Most efficient way to iterate over all the chars in an NSString

Solution 1:

I think it's important that people understand how to deal with unicode, so I ended up writing a monster answer, but in the spirit of tl;dr I will start with a snippet that should work fine. If you want to know details (which you should!), please continue reading after the snippet.

NSUInteger len = [str length];
unichar buffer[len+1];

[str getCharacters:buffer range:NSMakeRange(0, len)];

NSLog(@"getCharacters:range: with unichar buffer");
for(int i = 0; i < len; i++) {
  NSLog(@"%C", buffer[i]);
}

Still with me? Good!

The current accepted answer seem to be confusing bytes with characters/letters. This is a common problem when encountering unicode, especially from a C background. Strings in Objective-C are represented as unicode characters (unichar) which are much bigger than bytes and shouldn't be used with standard C string manipulation functions.

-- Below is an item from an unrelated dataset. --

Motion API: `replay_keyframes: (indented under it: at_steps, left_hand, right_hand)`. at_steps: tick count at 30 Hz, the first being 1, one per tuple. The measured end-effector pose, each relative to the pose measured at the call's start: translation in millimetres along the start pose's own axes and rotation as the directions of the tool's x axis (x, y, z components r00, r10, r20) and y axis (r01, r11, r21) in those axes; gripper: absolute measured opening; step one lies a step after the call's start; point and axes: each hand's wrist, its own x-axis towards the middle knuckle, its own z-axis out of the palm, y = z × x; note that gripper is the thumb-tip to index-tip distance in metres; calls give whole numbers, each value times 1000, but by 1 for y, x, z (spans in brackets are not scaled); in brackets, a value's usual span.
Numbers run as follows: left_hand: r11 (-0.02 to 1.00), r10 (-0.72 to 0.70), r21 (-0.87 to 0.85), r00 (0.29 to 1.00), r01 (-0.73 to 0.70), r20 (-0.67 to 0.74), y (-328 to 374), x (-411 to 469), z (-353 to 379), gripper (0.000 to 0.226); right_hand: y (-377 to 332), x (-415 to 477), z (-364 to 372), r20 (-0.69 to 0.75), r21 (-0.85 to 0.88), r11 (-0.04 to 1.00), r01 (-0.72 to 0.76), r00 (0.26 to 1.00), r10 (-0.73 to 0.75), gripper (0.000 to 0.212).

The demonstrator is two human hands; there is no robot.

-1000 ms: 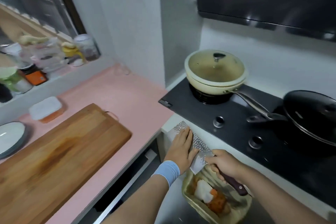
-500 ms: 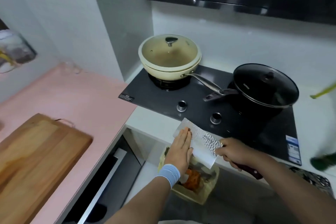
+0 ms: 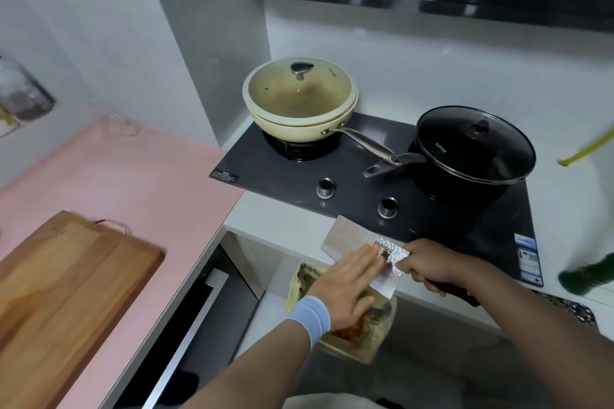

(Edit: This is not the full story! To my great shame, I'd completely forgotten to account for composable characters, where a "letter" is made up of multiple unicode codepoints. This gives you a situation where you can have one "letter" resolving to multiple unichars, which in turn are multiple bytes each. Hoo boy. Please refer to this great answer for the details on that.)

The proper answer to the question depends on whether you want to iterate over the characters/letters (as distinct from the type char) or the bytes of the string (what the type char actually means). In the spirit of limiting confusion, I will use the terms byte and letter from now on, avoiding the possibly ambigious term character.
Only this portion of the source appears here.